La fête de la Tabaski est désormais le sujet de débat chez tous les sénégalais. Chaque père de famille essaie tant bien que mal de satisfaire les besoins de son ménage. Une chose qui est loin d’être facile au vu de la conjoncture économique qui frappe la société sénégalaise.

Les choses sont plus compliquées cette année pour des milliers de musulmans qui doivent faire face aux dépenses de la rentrée scolaire. La date de la Tabaski, désormais connue (le Lundi 12), certains responsables de famille font des pieds et des mains pour se trouver un mouton. Pour ne rien arranger, on assiste impuissant à une flambée des prix des denrées de première nécessité et des condiments. Que dire du « mouton roi » de la fête. L’animal fétiche suscite toutes sortes de spéculations. Du coup, entre la hantise de faire face aux deux dépenses obligatoires de la rentrée scolaire et de la tabaski, rares sont les chefs de famille dont le sommeil n’est pas perturbé en cette période de vaches maigres.

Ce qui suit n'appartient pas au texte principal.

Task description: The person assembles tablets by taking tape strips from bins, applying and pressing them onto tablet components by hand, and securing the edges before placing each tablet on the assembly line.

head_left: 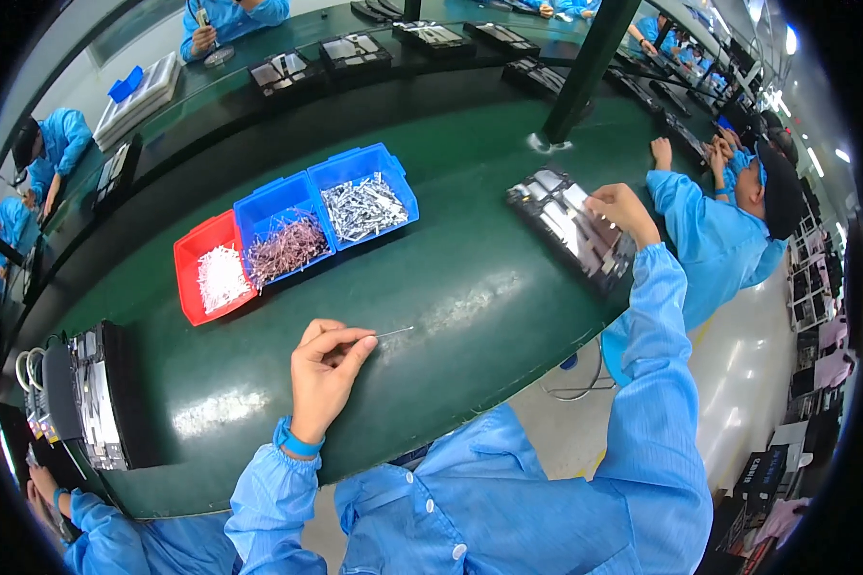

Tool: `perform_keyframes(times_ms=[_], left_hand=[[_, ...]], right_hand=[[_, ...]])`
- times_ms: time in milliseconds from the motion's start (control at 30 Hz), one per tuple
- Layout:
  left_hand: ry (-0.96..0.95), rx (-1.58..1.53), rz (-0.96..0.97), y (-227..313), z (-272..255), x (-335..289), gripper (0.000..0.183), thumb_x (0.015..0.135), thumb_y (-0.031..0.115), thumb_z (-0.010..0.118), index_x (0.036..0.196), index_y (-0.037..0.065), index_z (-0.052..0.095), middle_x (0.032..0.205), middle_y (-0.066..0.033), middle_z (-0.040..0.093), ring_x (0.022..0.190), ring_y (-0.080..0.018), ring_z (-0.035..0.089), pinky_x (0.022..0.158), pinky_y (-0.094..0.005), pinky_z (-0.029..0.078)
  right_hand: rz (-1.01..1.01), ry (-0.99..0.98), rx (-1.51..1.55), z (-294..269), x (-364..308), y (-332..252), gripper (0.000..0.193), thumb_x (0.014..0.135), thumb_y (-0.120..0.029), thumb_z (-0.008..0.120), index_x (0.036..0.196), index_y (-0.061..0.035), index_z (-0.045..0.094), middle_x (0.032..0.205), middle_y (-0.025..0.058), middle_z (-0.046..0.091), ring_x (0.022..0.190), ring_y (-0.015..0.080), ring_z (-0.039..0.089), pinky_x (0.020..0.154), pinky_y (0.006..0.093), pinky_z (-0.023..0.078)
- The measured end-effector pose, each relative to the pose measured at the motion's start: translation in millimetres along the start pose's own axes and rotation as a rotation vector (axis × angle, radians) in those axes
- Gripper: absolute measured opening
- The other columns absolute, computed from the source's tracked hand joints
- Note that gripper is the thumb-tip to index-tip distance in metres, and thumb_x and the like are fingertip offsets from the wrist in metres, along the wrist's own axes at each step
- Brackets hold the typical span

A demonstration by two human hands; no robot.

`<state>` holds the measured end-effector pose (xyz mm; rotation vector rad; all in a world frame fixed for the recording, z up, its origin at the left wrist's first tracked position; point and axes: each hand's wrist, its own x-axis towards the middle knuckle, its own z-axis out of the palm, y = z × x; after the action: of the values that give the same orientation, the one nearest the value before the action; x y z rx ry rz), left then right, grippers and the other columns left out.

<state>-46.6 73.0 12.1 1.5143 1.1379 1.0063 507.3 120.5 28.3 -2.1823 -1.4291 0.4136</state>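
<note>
My left hand (323, 372) is over the near middle of the green table, pinching a thin pale stick (394, 333) between thumb and forefinger. The stick points right and has a small tip at its far end. On the right, my right hand (623, 211) has its fingers bent over the edge of a flat black electronic unit (568, 226) with silvery and grey panels. The unit's near end is blurred. Beyond my left hand stand a red bin (190, 279) of small white pieces, a blue bin (244, 204) of purplish-brown pieces and a blue bin (401, 172) of silvery pieces.
Another black unit (94, 398) stands at the table's left end. A dark green post (585, 81) rises from the far right of the table (431, 249). Several similar units line the far bench. Co-workers in blue sit close by on the right (714, 230) and lower left (144, 537).
</note>
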Motion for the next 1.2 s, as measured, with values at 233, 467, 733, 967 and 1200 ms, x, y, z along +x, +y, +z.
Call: perform_keyframes(times_ms=[233, 467, 733, 967, 1200], left_hand=[[-0.093, -0.235, -0.089, 0, 16, -4, 0.015, 0.083, 0.004, 0.074, 0.098, 0.003, 0.073, 0.139, -0.0174, 0.045, 0.124, -0.0273, 0.052, 0.098, -0.0360, 0.050], [-0.024, -0.002, -0.033, 15, 11, -30, 0.015, 0.080, 0.008, 0.077, 0.094, 0.004, 0.075, 0.139, -0.0202, 0.048, 0.122, -0.0313, 0.055, 0.093, -0.0359, 0.052], [-0.018, 0.166, 0.008, 25, -11, -62, 0.016, 0.075, 0.005, 0.078, 0.091, 0.009, 0.076, 0.130, -0.0174, 0.055, 0.112, -0.0293, 0.059, 0.095, -0.0381, 0.048], [0.122, 0.150, 0.172, 35, -4, -61, 0.014, 0.078, -0.005, 0.073, 0.091, 0.000, 0.072, 0.093, -0.0085, 0.061, 0.086, -0.0176, 0.059, 0.076, -0.0281, 0.048], [0.170, 0.306, 0.300, 40, -9, -64, 0.018, 0.076, -0.005, 0.075, 0.092, 0.003, 0.072, 0.090, -0.0074, 0.059, 0.081, -0.0174, 0.060, 0.070, -0.0280, 0.049]], right_hand=[[-0.287, -0.329, 0.088, 67, -119, -143, 0.039, 0.083, -0.020, 0.074, 0.110, 0.0064, 0.064, 0.064, 0.0050, 0.060, 0.056, 0.0098, 0.057, 0.050, 0.0270, 0.043], [-0.444, -0.345, 0.288, 112, -181, -191, 0.049, 0.083, -0.022, 0.073, 0.121, 0.0054, 0.060, 0.062, 0.0130, 0.058, 0.052, 0.0209, 0.057, 0.049, 0.0345, 0.043], [-0.689, -0.168, -0.033, 111, -202, -208, 0.030, 0.084, -0.025, 0.072, 0.102, -0.0012, 0.067, 0.069, 0.0115, 0.061, 0.053, 0.0246, 0.059, 0.049, 0.0370, 0.045], [-0.827, -0.551, 0.561, 120, -220, -261, 0.032, 0.081, -0.023, 0.075, 0.105, -0.0025, 0.066, 0.088, 0.0068, 0.064, 0.055, 0.0162, 0.062, 0.049, 0.0300, 0.048], [-0.960, -0.334, 0.543, 143, -231, -261, 0.011, 0.083, -0.014, 0.070, 0.090, -0.0046, 0.067, 0.075, 0.0048, 0.063, 0.054, 0.0203, 0.060, 0.047, 0.0319, 0.047]])
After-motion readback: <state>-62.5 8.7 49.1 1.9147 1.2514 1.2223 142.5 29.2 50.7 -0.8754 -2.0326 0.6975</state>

Pour Mère Coumba Faye, le rôle de la femme doit être d’aider son époux en ces moments très difficiles en le comprenant, et l’aidé, ce qui n’était pas le cas chez  Adama Diallo, père de famille habitant à la grand Médine « La tabaski dernière, ma femme m’a quitté C’est mon cas. La tabaski dernière, ma femme m’a quitté. Car, je n’avais pas de moyens pour acheter un bélier. Je n’osais même pas aller prier. Donc, nous savons bien comment les femmes réagissent à l’approche de cette fête. Cette année, je remercie le bon Dieu. J’ai tout acheté, sauf l’oignon et la pomme de terre et j’attends la veille», a-t-il  expliqué0.

Seulement, il faut savoir que la Tabaski n’est pas une obligation, comme le pense plusieurs Sénégalais. Elle fait plutôt partie de la Sunna du prophète (Psl). En effet, nombreux sont les couples ou des familles qui se disloquent à cause d’un mouton.

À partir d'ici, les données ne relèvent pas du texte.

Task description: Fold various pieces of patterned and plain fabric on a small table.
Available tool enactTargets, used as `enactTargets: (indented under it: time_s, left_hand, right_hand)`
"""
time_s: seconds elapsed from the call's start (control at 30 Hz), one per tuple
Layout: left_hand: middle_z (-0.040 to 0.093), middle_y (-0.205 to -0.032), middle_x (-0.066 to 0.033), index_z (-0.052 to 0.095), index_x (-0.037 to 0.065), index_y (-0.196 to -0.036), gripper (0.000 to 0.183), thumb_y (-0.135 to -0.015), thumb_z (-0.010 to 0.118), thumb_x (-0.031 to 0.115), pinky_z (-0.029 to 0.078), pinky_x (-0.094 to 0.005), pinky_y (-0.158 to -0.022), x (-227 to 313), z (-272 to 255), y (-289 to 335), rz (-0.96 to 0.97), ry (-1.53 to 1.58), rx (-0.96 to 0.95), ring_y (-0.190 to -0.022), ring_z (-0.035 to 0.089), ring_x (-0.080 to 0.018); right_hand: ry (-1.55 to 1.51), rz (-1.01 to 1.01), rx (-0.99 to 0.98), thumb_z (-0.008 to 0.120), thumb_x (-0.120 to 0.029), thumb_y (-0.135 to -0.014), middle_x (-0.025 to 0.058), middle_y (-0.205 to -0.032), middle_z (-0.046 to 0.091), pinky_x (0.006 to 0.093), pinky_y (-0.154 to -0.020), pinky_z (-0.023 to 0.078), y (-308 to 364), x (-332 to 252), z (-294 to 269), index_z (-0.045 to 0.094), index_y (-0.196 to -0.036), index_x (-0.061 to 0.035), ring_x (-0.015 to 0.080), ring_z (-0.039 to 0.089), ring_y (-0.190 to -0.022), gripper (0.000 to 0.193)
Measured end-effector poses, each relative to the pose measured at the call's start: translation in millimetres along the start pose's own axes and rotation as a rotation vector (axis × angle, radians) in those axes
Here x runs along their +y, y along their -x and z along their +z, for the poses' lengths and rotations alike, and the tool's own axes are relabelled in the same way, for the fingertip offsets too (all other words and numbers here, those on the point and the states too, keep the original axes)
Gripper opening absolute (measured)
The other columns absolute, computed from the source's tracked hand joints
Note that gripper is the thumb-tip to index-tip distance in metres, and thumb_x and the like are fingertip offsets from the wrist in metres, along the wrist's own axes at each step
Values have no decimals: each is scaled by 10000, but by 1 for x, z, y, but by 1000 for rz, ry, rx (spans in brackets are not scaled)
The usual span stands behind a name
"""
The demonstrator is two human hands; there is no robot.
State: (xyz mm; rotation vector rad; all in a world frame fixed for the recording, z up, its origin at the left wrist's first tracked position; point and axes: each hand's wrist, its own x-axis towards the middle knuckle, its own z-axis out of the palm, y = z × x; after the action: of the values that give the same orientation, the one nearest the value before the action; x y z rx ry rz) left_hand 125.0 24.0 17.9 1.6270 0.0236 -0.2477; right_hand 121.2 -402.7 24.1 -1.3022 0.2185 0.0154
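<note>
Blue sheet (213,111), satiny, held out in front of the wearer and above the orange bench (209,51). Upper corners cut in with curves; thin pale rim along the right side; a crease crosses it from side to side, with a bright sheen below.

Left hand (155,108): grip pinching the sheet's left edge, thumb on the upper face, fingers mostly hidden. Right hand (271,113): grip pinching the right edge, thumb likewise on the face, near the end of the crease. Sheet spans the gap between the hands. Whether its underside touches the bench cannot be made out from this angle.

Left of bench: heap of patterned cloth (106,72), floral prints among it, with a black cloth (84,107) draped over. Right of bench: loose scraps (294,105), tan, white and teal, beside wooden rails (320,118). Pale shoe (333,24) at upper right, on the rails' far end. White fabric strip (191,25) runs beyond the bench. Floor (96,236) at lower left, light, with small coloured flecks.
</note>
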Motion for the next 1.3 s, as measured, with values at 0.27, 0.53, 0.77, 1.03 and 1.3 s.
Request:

Au niveau des marchés, c’est totalement l’effervescence. Les gens vont et viennent. De taille moyenne dans son pantalon beige et à la chemise marron,  Mamadou Ndir, deux chassés à la main, se dirige vers le marché des HLM. Interpellé sur les préparatifs de la tabaski, il explique  « Comme c’est le cas chaque année, je prépare la Tabaski. Je n’ai pas encore trouvé un mouton, mais j’espère en trouvé car vu la rareté des moutons ce n’est pas en tout cas facile. » S’est-il attristé, ajoutant qu’il  déjà par contre acheté pour sa famille ce dont elle a besoin.

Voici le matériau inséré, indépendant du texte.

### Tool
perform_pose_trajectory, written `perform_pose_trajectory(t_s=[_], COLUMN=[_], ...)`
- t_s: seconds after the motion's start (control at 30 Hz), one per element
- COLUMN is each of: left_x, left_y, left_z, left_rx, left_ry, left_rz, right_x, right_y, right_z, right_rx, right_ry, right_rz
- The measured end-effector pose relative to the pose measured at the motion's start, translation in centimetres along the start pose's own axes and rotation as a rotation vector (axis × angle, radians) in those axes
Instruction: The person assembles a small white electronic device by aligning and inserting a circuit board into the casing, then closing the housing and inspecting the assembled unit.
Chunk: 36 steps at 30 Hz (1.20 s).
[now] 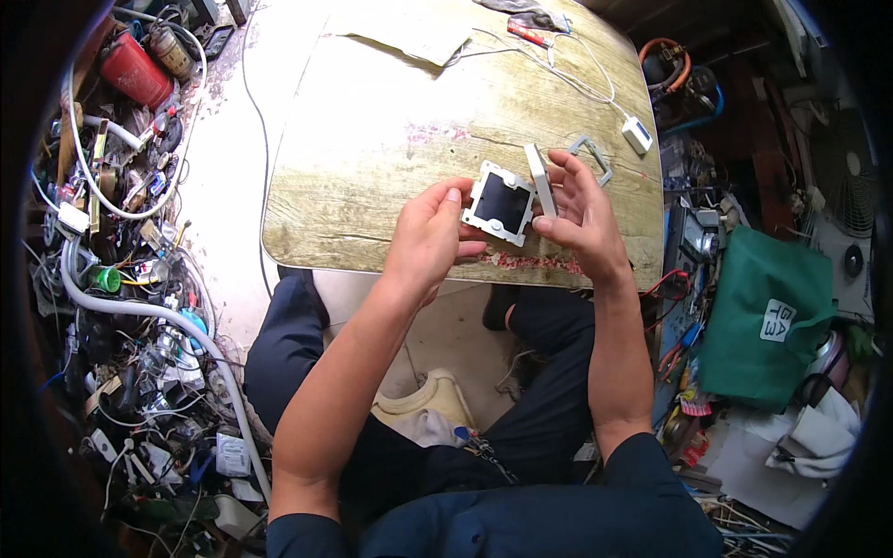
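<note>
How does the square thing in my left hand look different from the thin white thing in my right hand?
The square piece in your left hand has a dark middle and white border; the flat piece in your right hand looks plain and whitish. The square piece shows its broad face, but the flat piece is turned nearly edge-on. Both are held over the table.

Your left grip (430, 228) holds the frame (503, 204), white and squarish, with tabs along its rim and a black centre; it sits tilted at that grip's right side, black face toward you. Your right grip (588, 221) holds the panel (539, 180), off-white, thin and turned nearly edge-on, at that grip's left side, just beside the frame.
</note>
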State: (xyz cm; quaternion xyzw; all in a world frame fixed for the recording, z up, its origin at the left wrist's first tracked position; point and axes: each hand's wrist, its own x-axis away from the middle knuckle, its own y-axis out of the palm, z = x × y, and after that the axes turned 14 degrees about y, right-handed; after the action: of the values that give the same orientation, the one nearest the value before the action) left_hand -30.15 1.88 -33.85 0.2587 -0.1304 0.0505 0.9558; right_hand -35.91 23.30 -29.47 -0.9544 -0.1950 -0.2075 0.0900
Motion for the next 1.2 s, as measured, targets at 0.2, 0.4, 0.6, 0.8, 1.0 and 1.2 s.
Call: perform_pose_trajectory(t_s=[0.2,0.4,0.6,0.8,1.0,1.2], left_x=[-0.4,0.2,0.8,1.2,1.4,1.6], left_y=[0.0,0.0,0.7,1.6,1.6,1.9], left_z=[-0.9,-0.7,-1.1,-0.8,-1.4,-0.9], left_rx=[0.122,0.215,0.235,0.247,0.426,0.436], left_ry=[0.009,0.009,0.097,0.053,0.036,0.133], left_rz=[0.001,-0.027,-0.063,-0.177,-0.177,-0.133], right_x=[0.8,2.5,3.8,4.3,4.4,4.4], right_y=[0.5,0.8,1.2,1.8,2.5,3.0], right_z=[0.2,0.2,-0.1,-0.5,-0.9,-1.1], right_rx=[-0.09,-0.284,-0.376,-0.345,-0.304,-0.221], right_ry=[-0.022,-0.029,-0.031,-0.092,-0.058,-0.078], right_rz=[0.041,0.026,0.034,0.002,-0.034,0.007])
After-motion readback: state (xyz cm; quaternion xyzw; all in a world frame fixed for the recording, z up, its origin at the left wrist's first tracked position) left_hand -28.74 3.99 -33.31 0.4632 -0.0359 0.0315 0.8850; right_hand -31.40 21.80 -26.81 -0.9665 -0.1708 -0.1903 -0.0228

Par ailleurs, à l’HLM 1, l’on retrouve un homme d’une cinquantaine d’année, El Hadji Ndiaye assis tranquille devant son portail. « Moi, je suis un berger, c’est mon fils qui s’occupe de mon bétail. Donc, comme tout berger, nous n’avons pas de problème de mouton. En plus, j’ai acheté pour ma famille ce dont elle a besoin. Vraiment, je remercie le bon Dieu, tout en souhaitant mes frères musulmans d’avoir les moyens pour gérer cette fête», S’est-il réjouit

Toutes choses qui poussent à se demander s’il n’est pas temps de changer certains comportements, tout en se disant que l’islam recommande avant tout, le partage. Pour l’heure, les pères de famille cherchent la meilleure voie pour se trouver un bélier. « A moins d’une semaine de la célébration de cette grande fête, les vendeurs de moutons devraient également revoir leurs prix exponentiels et ne pas chercher à trop…gagner. » a-t-il demandé.